How different or difficult was it to work as a director?
When I work as a director of photography, there is one person above me – the director – who takes the responsibility and the decisions. So the entire burden does not fall on you. But I enjoy both the roles. As I said earlier, it is all a part of cinema.
Was it difficult to stay off the camera in your film, in which Madhu Neelakantan is the cinematographer?

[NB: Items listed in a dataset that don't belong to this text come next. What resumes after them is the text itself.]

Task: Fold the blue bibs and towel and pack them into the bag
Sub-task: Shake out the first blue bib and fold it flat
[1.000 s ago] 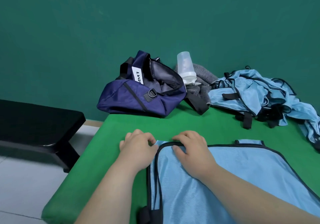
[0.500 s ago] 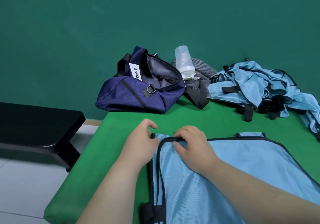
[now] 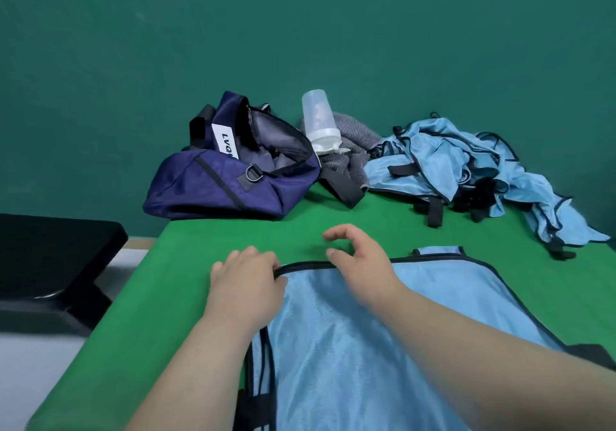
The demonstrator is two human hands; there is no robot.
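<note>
A light blue bib (image 3: 383, 330) with black trim lies flat on the green table (image 3: 186, 290) in front of me. My left hand (image 3: 246, 284) sits on its far left corner, fingers curled, thumb on the cloth by the black edge; the corner itself is hidden under the hand. Just above the bib's far edge hovers my right hand (image 3: 360, 260), its fingers loosely curved and holding nothing. The navy bag (image 3: 226, 180) stands unzipped at the back left. A heap of crumpled blue bibs (image 3: 466, 164) lies at the back right, with a grey towel (image 3: 353, 134) between it and the bag.
A clear plastic bottle (image 3: 318, 117) stands upside down on the towel beside the bag's mouth. A black bench (image 3: 50, 257) is off the table's left edge, over a pale floor. A green wall closes the back.
My right hand has lifted off the bib's far edge and its fingers have spread. My left hand stays at the corner. The camera has moved closer.
</note>
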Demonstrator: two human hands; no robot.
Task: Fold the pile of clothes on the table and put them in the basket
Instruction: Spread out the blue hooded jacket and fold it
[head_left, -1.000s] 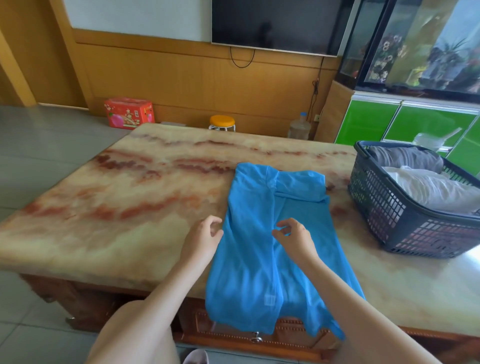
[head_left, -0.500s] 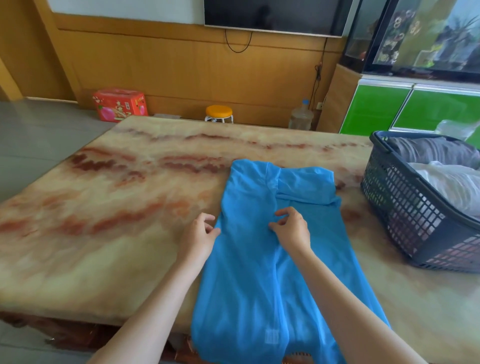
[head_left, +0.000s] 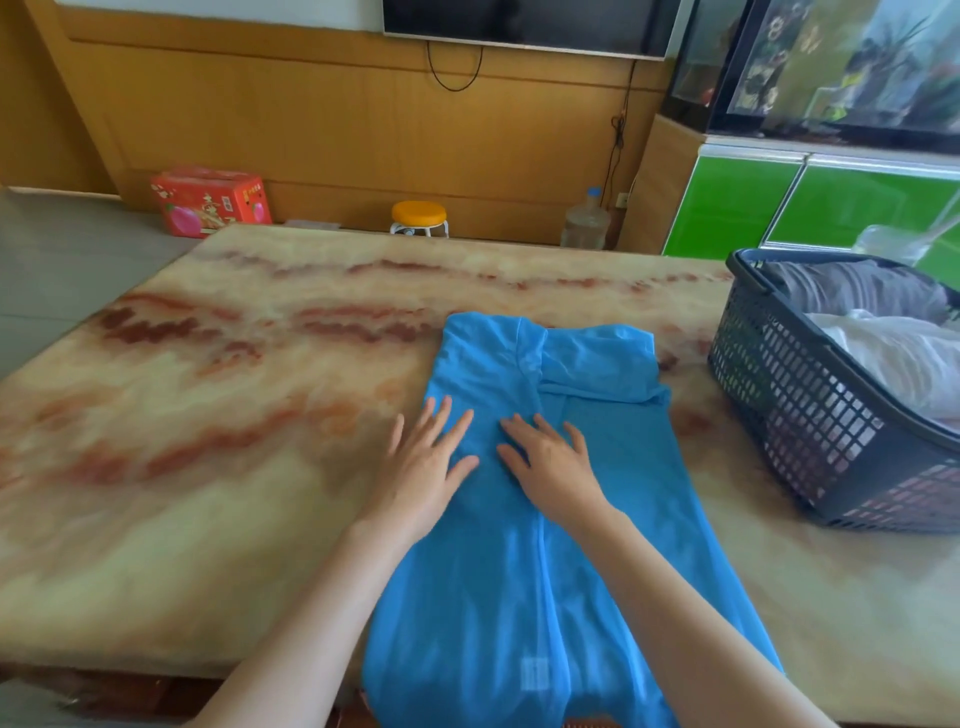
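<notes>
A blue garment (head_left: 597, 395) lies lengthwise on the marble-patterned table (head_left: 234, 415), its sides folded inward and its lower end hanging over the near edge. My left hand (head_left: 423, 462) lies flat with spread fingers on the garment's left edge, partly on the table. My right hand (head_left: 548, 460) presses flat on the garment's middle, fingers straight. A dark plastic basket (head_left: 769, 384) stands at the right of the table with a grey and a white folded garment inside.
Beyond the table stand a red box (head_left: 210, 200), a small orange stool (head_left: 418, 217) and a water bottle (head_left: 586, 221) against a wooden wall. Green cabinets (head_left: 810, 205) are at the back right.
Both hands let go of the cloth they were pinching and now lie flat with fingers spread on the garment. The view has moved closer to the table.
</notes>
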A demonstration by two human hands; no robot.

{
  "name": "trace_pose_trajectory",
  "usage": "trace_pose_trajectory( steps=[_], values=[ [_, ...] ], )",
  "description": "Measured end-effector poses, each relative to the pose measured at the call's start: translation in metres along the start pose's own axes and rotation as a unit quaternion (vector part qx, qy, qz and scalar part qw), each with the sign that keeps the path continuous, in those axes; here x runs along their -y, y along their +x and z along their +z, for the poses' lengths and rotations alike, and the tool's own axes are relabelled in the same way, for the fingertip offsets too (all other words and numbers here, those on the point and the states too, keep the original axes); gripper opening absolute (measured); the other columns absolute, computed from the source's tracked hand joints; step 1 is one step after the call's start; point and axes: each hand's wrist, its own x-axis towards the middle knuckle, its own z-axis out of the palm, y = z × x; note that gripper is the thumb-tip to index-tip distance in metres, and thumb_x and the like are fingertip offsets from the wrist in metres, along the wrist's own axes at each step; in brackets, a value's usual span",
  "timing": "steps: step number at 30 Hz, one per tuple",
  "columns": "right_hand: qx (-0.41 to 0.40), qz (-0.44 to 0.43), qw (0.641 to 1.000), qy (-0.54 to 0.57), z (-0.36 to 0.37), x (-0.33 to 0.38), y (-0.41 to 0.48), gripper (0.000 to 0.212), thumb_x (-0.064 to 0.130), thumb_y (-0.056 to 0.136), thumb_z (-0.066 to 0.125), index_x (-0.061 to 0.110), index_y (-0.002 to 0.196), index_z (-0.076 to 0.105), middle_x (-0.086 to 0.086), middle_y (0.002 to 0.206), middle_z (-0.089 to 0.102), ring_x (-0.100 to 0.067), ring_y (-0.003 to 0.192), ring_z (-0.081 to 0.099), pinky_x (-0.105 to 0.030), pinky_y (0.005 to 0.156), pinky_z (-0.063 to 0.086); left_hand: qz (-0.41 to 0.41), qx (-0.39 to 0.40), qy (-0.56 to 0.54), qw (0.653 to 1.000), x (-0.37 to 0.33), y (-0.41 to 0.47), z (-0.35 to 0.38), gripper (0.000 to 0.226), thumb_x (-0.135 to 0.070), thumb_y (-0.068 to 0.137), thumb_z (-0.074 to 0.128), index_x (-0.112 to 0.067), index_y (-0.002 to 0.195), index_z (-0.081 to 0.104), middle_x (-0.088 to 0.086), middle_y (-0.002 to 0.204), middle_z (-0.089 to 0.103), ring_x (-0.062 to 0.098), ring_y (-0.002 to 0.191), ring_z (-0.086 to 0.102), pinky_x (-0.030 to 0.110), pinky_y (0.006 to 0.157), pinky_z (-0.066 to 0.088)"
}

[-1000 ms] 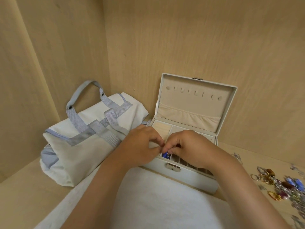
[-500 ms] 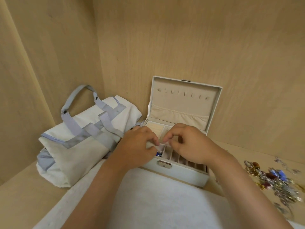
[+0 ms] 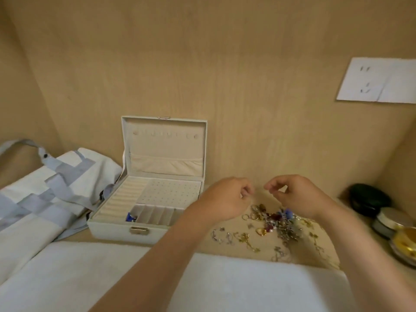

Not at all. I have worked with directors such as Girish Kasaravalli, Sibi Malayil, T.K. Rajeevkumar, Lenin Rajendran, Lohitadas, Lal Jose... Some of their films were made before the advent of monitors. They trusted me and I have experienced that trust they placed in me when I was visualising their films. So I had no problem in entrusting that work to Madhu. That does not mean I never check a frame. I do, but filmmaking is all about team work and delegation is essential for that.
Five film directors act in the film.
(Laughs) It is not a gimmick. They were cast because they happened to have the features and look of the characters I had in my mind. Ranjith plays Usman, Fahad’s father, a fishmonger who hails from Ponnani. Aashiqu Abu is Hyder, Rasool’s elder brother; Balettan (P. Balachandran) is their uncle Rasheed, Usman’s wife’s brother, who runs a small grocery. M.G. Sasi and Joy Mathew also essay roles. These are all my friends and some of them college-mates too. There is a synergy that is hard to beat when you work with people you get along with. Moreover, working together creates a different kind of a bond.
It is music director K’s first film in Malayalam and the songs are already doing well. Any reason why he was selected for this film?
The sound designer of my film is Tapas Nayak and it was he who suggested K’s name. Music is an intrinsic part of the soundscape of a film and so I decided to go with his suggestion. It is very important to make a film with people who share the same vision. There are five songs that have been scored by K.
Role of producer
It was group funding that got our first project, ID, rolling. I think there will more such collectives producing the kind of films that they want to be made. It may not always consist of the same group of people. Next on the anvil is an animation feature film that will be made by leading animator Prakash Moorthy. He has a different perspective and we are keen on him making this film that will showcase the real face of Indian animation.
I will be working on Anurag Kashyap’s latest film Bombay Velvet.